A Practitioner of Secrecy

“My aim is to remain enigmatic, to conceal my process,” Schubert confided during one of her final conversations. Obscurity was her technique. On occasion, she displayed counterfeit pieces stashing authentic works out of sight. She eliminated select sketches, keeping merely autographed copies. Even with showings at prestigious exhibitions and gaining recognition as a trailblazer, she granted virtually no press access and her output stayed mostly obscure internationally. A current museum exhibition is her first major solo show outside her homeland.

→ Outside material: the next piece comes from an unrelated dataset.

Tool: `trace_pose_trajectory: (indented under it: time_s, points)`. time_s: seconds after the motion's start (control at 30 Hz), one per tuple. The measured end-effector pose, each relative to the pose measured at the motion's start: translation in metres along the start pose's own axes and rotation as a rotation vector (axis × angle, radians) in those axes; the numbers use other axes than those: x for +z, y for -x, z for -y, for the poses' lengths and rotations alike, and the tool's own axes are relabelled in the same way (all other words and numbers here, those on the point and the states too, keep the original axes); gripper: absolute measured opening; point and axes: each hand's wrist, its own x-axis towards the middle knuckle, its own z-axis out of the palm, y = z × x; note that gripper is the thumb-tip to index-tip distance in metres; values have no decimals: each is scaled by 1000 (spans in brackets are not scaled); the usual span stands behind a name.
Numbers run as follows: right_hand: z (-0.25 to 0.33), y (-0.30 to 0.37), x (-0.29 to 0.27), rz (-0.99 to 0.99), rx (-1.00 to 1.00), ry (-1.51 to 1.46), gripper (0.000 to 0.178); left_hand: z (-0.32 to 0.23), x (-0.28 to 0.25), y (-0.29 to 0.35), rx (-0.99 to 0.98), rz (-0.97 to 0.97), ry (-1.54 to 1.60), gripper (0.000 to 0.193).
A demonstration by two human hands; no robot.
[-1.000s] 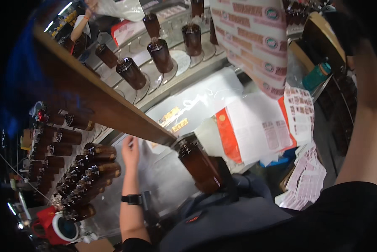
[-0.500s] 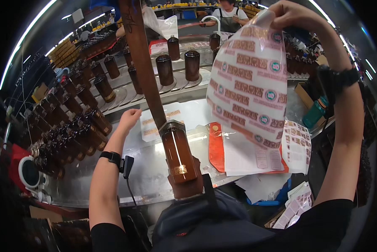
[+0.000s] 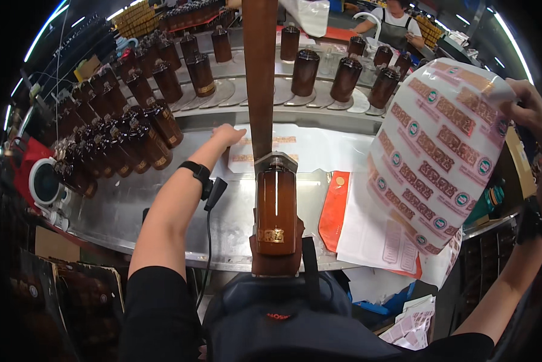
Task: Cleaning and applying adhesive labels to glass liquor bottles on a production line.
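Observation:
My right hand, raised at the far right, grips the upper corner of a white label sheet. The sheet hangs curled, with rows of gold-brown labels and round green marks. At the left of the brown post, my left hand reaches over the left end of a pale sheet with gold strips on the metal table. Its fingers point right and seem stretched; their undersides are hidden. In front of me, an amber bottle with a gold label near its base lies in a brown holder.
An upright brown post crosses the middle. Amber bottles crowd the left side; others stand on a conveyor of round plates. Papers and an orange folder lie right. Another person works beyond.
The view has swung right. My left hand has moved over the pale sheet's left end. The label sheet has shifted right and lower in my right hand, which still grips it.

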Motion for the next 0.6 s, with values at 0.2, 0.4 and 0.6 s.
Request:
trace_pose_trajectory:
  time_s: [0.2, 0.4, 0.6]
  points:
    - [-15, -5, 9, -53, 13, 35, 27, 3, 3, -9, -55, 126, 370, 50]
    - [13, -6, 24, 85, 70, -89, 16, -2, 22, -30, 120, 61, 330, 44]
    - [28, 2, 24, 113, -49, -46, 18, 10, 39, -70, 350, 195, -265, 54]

Responding to the Horrors of Conflict

Then came the 1990s, and the Yugoslav Wars. Hostilities impacted the capital directly. The artist answered with a group of mixed-media works. She pasted newspaper photographs and text directly on to board. She photocopied and enlarged them. Then she obscured the surface with paint – black bars resembling barcodes. {Geometric forms obscured the images beneath|Angular shapes hid the pictures below|

Mary Allen PhD
Mary Allen PhD

A passionate writer and nature enthusiast sharing stories and wisdom from her journeys.